Here is how to make unobtanium routing resistant against specialization probing attacks:
With each (data or insert) request a node also sends the closest key for that it knows that the recieving node declared itself the data source of. In classic routing this key would be the routing table entry that made it route the request to that particular node. However we choose the node according to the NGR algorithm first and lookup the closest key afterwards.
The other node verifies that it really is the data source of this attached key. Then it calculates the difference between this key and the requested key. Higher distance of keys means lower priority for the request. The requests with lower priority can either be queued or rejected. I prefer rejecting with a query reject message that declares overload as the reason. This allows the requesting node to forecast, that other queries with a higher distance will be rejected, too. In these cases it will skip the overloaded node.
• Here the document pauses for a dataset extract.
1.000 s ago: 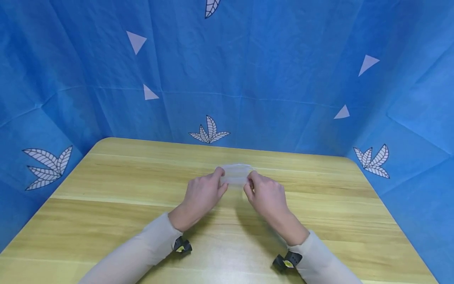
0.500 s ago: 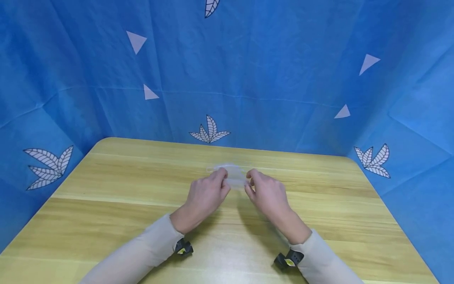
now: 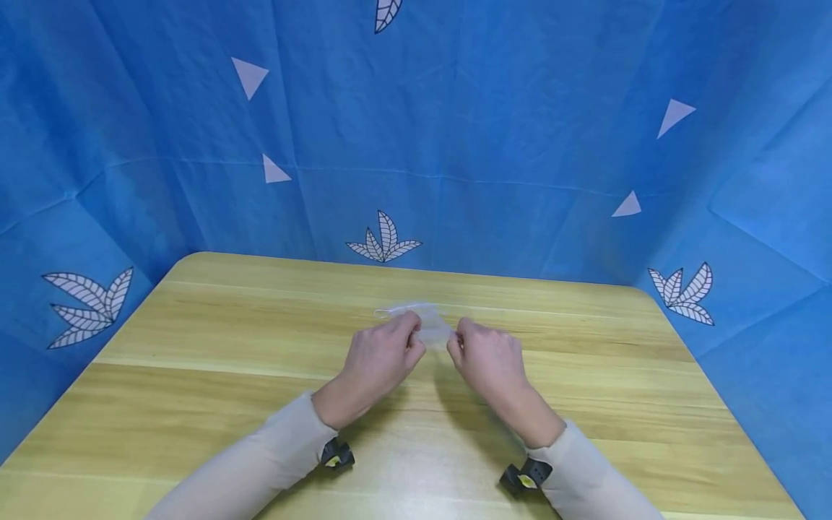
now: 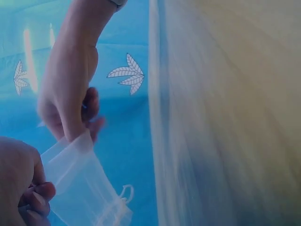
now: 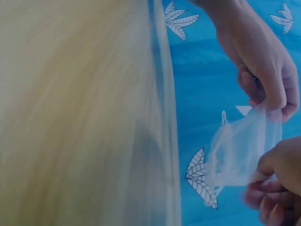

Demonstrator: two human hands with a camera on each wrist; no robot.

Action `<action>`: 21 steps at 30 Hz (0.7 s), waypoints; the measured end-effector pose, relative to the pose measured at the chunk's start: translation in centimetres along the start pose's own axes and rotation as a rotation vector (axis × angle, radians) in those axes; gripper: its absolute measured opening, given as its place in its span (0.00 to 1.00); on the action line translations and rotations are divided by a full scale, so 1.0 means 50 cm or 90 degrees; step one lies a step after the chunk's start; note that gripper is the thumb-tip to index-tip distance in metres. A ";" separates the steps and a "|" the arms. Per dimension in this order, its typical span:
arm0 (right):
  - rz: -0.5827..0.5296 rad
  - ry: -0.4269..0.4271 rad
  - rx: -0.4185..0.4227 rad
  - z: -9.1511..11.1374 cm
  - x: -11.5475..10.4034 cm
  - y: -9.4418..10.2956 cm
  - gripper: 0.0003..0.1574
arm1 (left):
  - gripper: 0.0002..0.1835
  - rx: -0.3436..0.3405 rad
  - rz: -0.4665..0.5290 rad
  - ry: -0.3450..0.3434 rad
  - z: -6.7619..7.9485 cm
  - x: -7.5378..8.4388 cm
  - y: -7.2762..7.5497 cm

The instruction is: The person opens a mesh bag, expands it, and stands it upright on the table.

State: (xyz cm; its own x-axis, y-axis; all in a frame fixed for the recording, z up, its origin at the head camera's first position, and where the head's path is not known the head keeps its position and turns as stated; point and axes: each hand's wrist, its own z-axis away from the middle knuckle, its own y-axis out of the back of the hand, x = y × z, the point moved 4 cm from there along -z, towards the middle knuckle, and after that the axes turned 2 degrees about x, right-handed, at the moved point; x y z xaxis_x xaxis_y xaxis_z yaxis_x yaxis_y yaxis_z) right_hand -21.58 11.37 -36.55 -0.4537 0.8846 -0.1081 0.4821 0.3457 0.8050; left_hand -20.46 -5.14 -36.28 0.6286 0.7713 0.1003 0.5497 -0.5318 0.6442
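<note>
A small sheer white drawstring bag [image 3: 432, 326] is held up between both hands above the table. My left hand [image 3: 383, 354] pinches one side of it, the fingers curled in. Facing it, my right hand [image 3: 489, 361] pinches the near right edge between thumb and fingers. In the left wrist view the bag [image 4: 77, 181] hangs as thin see-through cloth, with a thin cord loop [image 4: 127, 192] at its gathered end. The right wrist view has the bag [image 5: 242, 146] stretched between the two hands. Its far end lies partly behind my left fingers in the head view.
A wooden table [image 3: 227, 310] with rounded back corners spans the space beneath the hands. Blue cloth [image 3: 455, 130] with white leaves and triangles hangs behind it and at both sides. Each wrist wears a black strapped camera [image 3: 338, 453].
The bag has gone from spread wide to narrower and slanted, its cord loop now showing at the left. My right fingers loosened, then pinched again. My left hand shifted slightly right.
</note>
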 end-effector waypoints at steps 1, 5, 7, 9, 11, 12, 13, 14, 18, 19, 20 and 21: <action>-0.006 0.002 -0.002 0.000 0.000 -0.001 0.15 | 0.06 -0.001 -0.001 0.003 0.000 -0.001 0.000; -0.018 0.002 -0.006 0.000 -0.002 -0.001 0.15 | 0.05 -0.009 -0.009 0.017 0.000 -0.006 -0.002; -0.015 0.003 -0.009 0.000 -0.003 -0.001 0.18 | 0.04 -0.020 -0.012 0.023 0.000 -0.008 -0.004; -0.010 0.005 -0.009 0.001 -0.004 -0.001 0.21 | 0.05 -0.033 -0.016 0.029 0.000 -0.011 -0.006; -0.003 0.008 -0.005 0.001 -0.004 0.000 0.22 | 0.06 -0.045 -0.021 0.033 0.001 -0.013 -0.008; 0.002 0.011 -0.001 0.002 -0.005 0.000 0.22 | 0.07 -0.049 -0.024 0.033 0.001 -0.014 -0.009; 0.006 0.014 0.002 0.002 -0.005 0.000 0.22 | 0.07 -0.052 -0.029 0.033 0.002 -0.015 -0.010; 0.008 0.018 0.007 0.003 -0.006 0.001 0.23 | 0.07 -0.056 -0.034 0.031 0.003 -0.016 -0.011; 0.013 0.036 0.028 0.004 -0.009 0.003 0.23 | 0.08 -0.067 -0.042 0.019 0.007 -0.018 -0.015; 0.013 0.039 0.032 0.004 -0.009 0.004 0.23 | 0.08 -0.069 -0.040 0.017 0.007 -0.019 -0.016; 0.014 0.042 0.036 0.004 -0.010 0.006 0.23 | 0.07 -0.069 -0.037 0.017 0.007 -0.019 -0.017; 0.014 0.042 0.039 0.003 -0.010 0.007 0.23 | 0.07 -0.068 -0.033 0.018 0.007 -0.020 -0.017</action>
State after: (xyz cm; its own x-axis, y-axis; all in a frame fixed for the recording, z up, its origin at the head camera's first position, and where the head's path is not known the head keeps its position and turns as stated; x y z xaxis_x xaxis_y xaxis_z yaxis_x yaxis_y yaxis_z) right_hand -21.07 11.11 -36.32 -0.4897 0.8704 -0.0509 0.5369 0.3470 0.7690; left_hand -21.36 -5.58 -37.20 0.5847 0.8069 0.0846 0.5188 -0.4520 0.7257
Unfortunately this modification introduces quite some overhead: The attached key in the requests requires bandwidth. And the routing table for keeping the data sources that one otherwise would not need in NGR requires memory.
Nodes may disagree on which keys they are data source of, because the data source node has dropped the key or some other node declared it as the data source. The straight forward solution is to sign the key, when the node resets the data source to itself. But the signatures and public key crypto then introduce even more overhead.
New nodes do not know any keys of other nodes yet and may get locked out of a busy network. This can be solved by configuring the nodes that are published as seed nodes not to reset the data source to themselfs. New nodes will rarely contact them anymore after they have learned about other nodes.